■ **AIM OF THE TASK**: Determine which lines of the records include the word "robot", and copy them.

* * *

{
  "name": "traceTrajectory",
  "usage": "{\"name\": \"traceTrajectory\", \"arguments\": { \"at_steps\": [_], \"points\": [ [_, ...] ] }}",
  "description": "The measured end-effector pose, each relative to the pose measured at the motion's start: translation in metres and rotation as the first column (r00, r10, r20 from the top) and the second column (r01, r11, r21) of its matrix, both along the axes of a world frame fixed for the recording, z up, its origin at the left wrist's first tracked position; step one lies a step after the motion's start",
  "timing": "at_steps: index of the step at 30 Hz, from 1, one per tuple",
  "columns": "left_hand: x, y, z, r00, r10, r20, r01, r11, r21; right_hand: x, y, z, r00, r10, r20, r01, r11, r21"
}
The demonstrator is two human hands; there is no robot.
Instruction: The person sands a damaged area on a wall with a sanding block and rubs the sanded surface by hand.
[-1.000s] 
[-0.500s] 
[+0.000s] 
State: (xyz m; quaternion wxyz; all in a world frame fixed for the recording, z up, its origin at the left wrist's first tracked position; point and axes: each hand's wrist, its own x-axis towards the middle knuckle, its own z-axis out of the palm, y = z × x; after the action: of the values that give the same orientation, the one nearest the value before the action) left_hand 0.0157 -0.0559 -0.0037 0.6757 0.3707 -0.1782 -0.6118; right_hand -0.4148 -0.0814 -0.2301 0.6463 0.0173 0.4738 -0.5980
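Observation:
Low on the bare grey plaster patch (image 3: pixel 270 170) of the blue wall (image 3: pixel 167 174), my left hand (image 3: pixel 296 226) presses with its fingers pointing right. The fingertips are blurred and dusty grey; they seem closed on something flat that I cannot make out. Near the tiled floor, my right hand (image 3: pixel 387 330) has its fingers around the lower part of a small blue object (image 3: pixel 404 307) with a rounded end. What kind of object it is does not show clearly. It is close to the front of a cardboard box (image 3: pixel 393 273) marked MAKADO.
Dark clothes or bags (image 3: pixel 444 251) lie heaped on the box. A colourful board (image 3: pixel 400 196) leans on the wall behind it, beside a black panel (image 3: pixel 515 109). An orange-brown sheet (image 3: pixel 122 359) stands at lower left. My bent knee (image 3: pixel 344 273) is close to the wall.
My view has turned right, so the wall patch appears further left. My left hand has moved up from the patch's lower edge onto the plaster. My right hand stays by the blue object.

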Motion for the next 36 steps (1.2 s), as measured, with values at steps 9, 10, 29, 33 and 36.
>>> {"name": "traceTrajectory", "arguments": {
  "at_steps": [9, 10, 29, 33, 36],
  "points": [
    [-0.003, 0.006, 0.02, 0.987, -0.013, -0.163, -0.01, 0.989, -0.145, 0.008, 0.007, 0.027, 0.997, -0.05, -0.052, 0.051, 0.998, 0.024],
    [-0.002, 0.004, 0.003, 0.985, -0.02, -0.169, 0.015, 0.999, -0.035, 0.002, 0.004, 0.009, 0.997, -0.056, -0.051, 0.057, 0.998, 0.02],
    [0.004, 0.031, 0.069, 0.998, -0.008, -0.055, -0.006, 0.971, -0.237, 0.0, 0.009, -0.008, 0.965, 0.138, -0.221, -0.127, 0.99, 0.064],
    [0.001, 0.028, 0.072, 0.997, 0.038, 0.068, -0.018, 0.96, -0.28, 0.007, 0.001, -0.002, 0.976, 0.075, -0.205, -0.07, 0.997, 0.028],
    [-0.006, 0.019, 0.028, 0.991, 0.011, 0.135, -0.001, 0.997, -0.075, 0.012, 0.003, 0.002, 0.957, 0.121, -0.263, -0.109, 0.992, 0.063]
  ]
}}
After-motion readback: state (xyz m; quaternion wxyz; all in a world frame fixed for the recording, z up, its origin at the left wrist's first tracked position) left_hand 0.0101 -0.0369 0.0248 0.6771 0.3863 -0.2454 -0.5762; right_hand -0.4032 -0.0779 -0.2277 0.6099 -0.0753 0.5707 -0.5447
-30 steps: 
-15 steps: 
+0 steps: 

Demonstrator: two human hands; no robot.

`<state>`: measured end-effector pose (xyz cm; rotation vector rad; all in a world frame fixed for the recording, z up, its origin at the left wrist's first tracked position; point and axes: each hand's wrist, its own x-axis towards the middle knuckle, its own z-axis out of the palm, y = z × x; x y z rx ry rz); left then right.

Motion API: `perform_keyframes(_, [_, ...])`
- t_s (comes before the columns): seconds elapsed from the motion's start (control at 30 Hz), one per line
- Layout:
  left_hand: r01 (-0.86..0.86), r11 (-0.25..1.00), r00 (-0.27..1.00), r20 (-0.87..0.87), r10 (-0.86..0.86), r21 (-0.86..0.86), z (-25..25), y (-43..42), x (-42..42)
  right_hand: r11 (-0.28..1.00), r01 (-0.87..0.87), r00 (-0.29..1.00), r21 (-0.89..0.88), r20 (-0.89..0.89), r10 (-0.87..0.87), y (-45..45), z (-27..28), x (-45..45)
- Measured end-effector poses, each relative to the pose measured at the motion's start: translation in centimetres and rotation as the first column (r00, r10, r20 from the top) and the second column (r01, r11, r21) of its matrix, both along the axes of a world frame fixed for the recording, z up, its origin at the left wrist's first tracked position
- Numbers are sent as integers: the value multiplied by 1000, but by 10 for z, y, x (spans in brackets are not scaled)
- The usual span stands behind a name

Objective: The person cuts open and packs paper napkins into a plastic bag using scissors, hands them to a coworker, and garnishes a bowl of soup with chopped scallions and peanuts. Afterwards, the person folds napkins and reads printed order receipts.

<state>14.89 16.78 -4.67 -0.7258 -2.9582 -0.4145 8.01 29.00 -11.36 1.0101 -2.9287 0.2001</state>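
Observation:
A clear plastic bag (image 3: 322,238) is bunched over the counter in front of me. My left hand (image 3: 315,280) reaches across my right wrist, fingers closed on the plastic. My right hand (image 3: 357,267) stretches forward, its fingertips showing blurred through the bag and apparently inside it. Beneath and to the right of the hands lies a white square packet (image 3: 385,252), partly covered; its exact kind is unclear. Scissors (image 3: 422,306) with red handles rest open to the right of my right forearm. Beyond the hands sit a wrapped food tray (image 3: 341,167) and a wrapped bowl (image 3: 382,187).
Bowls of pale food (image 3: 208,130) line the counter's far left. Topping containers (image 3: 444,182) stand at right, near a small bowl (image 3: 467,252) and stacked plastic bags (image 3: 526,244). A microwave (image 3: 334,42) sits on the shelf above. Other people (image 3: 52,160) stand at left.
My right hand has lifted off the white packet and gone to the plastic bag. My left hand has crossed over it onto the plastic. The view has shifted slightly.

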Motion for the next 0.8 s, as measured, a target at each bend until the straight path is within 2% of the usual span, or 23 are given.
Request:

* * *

■ **RESULT**:
The demonstrator is two human hands; there is no robot.
Demonstrator: two human hands; no robot.

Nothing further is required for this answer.